In chapter 8, Meander, Ken Jennings discusses how international travel has evolved, and how travel can benefit our perspective and knowledge of geography. The chapter begins talking about the Travelers’ Century Club, which leads to the conclusion that “America’s infamous lack of map savvy ha[s] something to do with our reluctance to travel overseas.” (Jennings, 151) He goes on to talk about “country baggers” (Jennings, 153) which are people considered obsessed with visiting more and more countries and won’t stop until they complete a self-created checklist. Jennings moves to discuss other similar clubs such as the Highpointers Club, “founded by Jack Longacre, an Arkansas trucker who enjoyed visiting state high points” (Jennings 155), and people such as Peter Holden, who has eaten at more than twelve thousand McDonald’s. The topic of checklists is touched on as well, and Ken Jennings describes completing a checklist as “the universal smug thrill of crossing something off a to-do list, and finishing a checklist is even better, you recognize things in their entirety. If you can say you’ve got one hundred percent of something in your background, you don’t have to worry that you missed out on something.” (Jennings, 158) While Jennings is talking to Charles Veley, the world’s most travelled man, he points out that it’s not only going to the places that makes it great, it’s also meeting all the local people at each location that makes it worthwhile. Of course, money is a trouble with visiting many countries, but Chris Guillebeau, an average American citizen, found out that he could visit 100 countries for $30,000, which is far less than the over one million dollars estimate that Veley spent on his travels. Guillebeau also believes people racking up countries to make an official list or those who rely on an external reward need to reconsider their motivation, because there isn’t any external reward, the only reward is what you get from yourself.

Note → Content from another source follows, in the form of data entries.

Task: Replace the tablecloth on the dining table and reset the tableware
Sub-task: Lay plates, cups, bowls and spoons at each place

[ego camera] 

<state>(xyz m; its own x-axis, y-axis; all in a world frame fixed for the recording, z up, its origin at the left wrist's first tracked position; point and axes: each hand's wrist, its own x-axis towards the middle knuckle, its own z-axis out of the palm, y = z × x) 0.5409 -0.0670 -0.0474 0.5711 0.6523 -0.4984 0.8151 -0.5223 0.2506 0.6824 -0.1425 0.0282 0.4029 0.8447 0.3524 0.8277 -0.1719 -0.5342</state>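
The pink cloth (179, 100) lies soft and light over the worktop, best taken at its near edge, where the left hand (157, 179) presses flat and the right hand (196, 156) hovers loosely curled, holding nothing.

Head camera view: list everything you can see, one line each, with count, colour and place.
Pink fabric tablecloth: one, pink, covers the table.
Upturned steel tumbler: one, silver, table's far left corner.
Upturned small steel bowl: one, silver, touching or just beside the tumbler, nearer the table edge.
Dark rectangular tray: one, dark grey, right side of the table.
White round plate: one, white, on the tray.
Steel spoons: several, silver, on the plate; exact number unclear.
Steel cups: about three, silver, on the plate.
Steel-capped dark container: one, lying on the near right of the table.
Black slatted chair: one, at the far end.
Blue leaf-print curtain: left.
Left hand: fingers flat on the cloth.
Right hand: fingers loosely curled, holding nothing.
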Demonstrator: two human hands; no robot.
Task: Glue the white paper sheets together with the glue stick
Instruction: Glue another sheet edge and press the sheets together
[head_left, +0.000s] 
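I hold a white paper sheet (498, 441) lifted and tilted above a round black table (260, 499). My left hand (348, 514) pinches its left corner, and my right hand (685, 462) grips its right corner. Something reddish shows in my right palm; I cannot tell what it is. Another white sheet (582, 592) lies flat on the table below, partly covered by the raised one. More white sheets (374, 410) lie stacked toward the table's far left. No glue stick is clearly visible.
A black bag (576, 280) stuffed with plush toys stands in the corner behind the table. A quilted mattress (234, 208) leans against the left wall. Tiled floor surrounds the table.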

I chose to cover chapter 8 not because I can relate to it (since I’ve never travelled) but because being able to travel whenever and wherever I want is a goal of mine. I also want to live out of this country or study abroad to experience other cultures. Personally, I love the idea of the Travelers’ Century Club, because people who all enjoy excessive travelling can share their experiences and ideas with like-minded people. But I think the people who want to visit all of the Starbucks and McDonald’s ideas’ are a bit far-fetched and a tad unnecessary, because what grand experiences do you get from going to McDonald’s all over the country? I also agree with the author in that if you travel more, you’ll be more geographically aware of the world if you actually go see it.
Overall, I quite enjoyed this book as I’ve always been a fan of maps and geography, and this book heightened my perspective, and allowed me to think beyond maps, but also to the stories behind maps and what they meant then compared to now and how they can be applied to any situation.